Once a month we host a full troop event in which all 32 girls come together for an activity. For example, we attended a native peoples event with our local parks department. The girls learned about Georgia’s native peoples, made pottery and corn husk dolls, and played games. I called the parks department ahead of time and told staff members that we were coming, and they were so on top of it they even had extra volunteers to help us out. The girls had an awesome time!
We've found that, just as we’d tweak activities to work for our base group, it's easy to modify activities for our adaptive group. It simply takes a little planning and patience. If you’re a leader who wants a more inclusive troop, here are a few suggestions to get started:
- Start with what you know; if you have a family member or friend who has special needs, reach out to that particular community.
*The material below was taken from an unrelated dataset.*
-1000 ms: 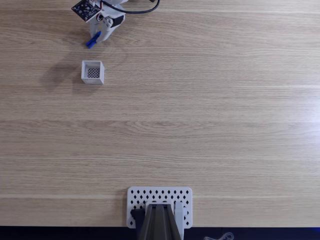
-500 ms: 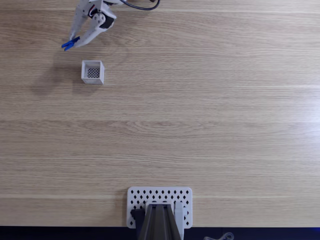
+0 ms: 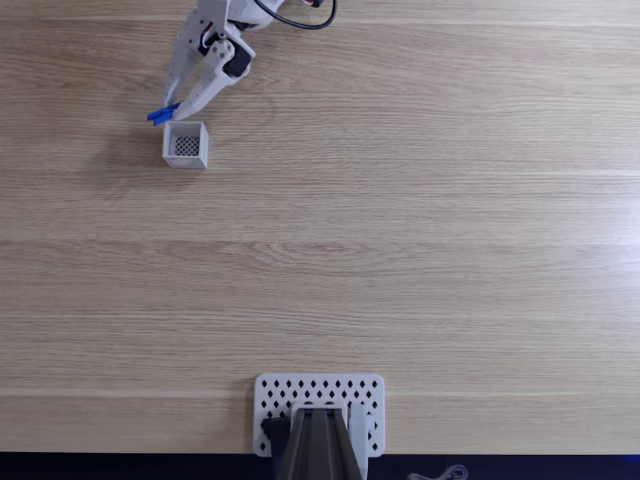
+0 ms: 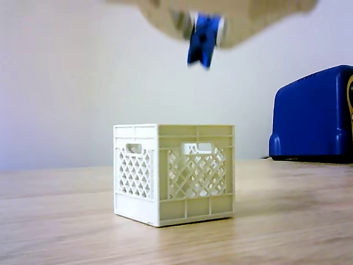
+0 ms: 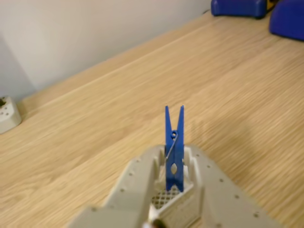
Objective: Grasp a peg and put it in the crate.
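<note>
Bright blue peg [image 5: 174,153]. White crate [image 4: 174,173], lattice-patterned sides, dark dotted mesh floor. Pale beige gripper [image 3: 170,111]. Light wood-grain table [image 3: 420,230]. White plate [image 3: 320,395] with diamond holes. Deep blue box [image 4: 312,116] against off-white wall [image 4: 83,72].

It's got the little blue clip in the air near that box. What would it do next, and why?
Probably nudge a little further over the crate before letting go. The gripper holds the peg well above the crate, but in the fixed view the peg sits just past its rim, not over the opening.
</note>
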Controlling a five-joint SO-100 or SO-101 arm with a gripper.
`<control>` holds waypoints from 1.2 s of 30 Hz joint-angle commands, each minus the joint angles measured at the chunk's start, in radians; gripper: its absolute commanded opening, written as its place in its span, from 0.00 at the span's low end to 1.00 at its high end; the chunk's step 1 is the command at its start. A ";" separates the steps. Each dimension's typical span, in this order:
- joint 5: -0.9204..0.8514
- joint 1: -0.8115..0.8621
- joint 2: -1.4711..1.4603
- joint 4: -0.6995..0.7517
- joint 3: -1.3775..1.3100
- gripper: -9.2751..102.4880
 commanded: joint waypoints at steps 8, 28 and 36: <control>0.011 -0.026 -0.114 -0.021 -0.170 0.08; 0.011 -0.026 -0.215 -0.025 -0.253 0.09; 0.012 -0.015 -0.202 -0.021 -0.252 0.23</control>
- If you don’t have that connection, contact local schools and ask if you can provide the special education teachers with recruiting pamphlets. Make sure those materials specifically say that girls with special needs are welcome in Girl Scouts. Special needs parents are used to assuming our children are excluded, so you have to wave us down to get our attention.
- Another key to troop success with girls on the spectrum is keeping their parents or caregivers involved. The parents in my troop come to the meetings and sit with their daughters and participate. This is helpful if I’m unaware a girl is having a bad day or if she has fears or issues about certain things; their parent helps me out.
- Like any other troop, don't be afraid to tell parents that you need help—they’ll pitch in, especially when they see the effort you’re making to include their girls. Let them know how they can best assist.
- Importantly, talk to the girls not on the spectrum (or those who have other disabilities) about being differently abled! The conversation can be as simple as, “This is Suzie, and she has autism and doesn't talk very much. Does everyone know what autism is? Do you know anyone with autism?” With those conversations, you’ll normalize differences in the world . . . because differences are normal in the world.
All of our girls and parents love being part of Girl Scouts—and we’re so very happy to have them with us. It's been a wonderful experience bringing Girl Scouts to a population that didn't think it was even an option for them. This is truly one of the best things I've ever done.
I stress to everyone I meet, however, that we’re not a special needs Girl Scout troop; we’re a Girl Scout troop. Because Girl Scouts is for everyone.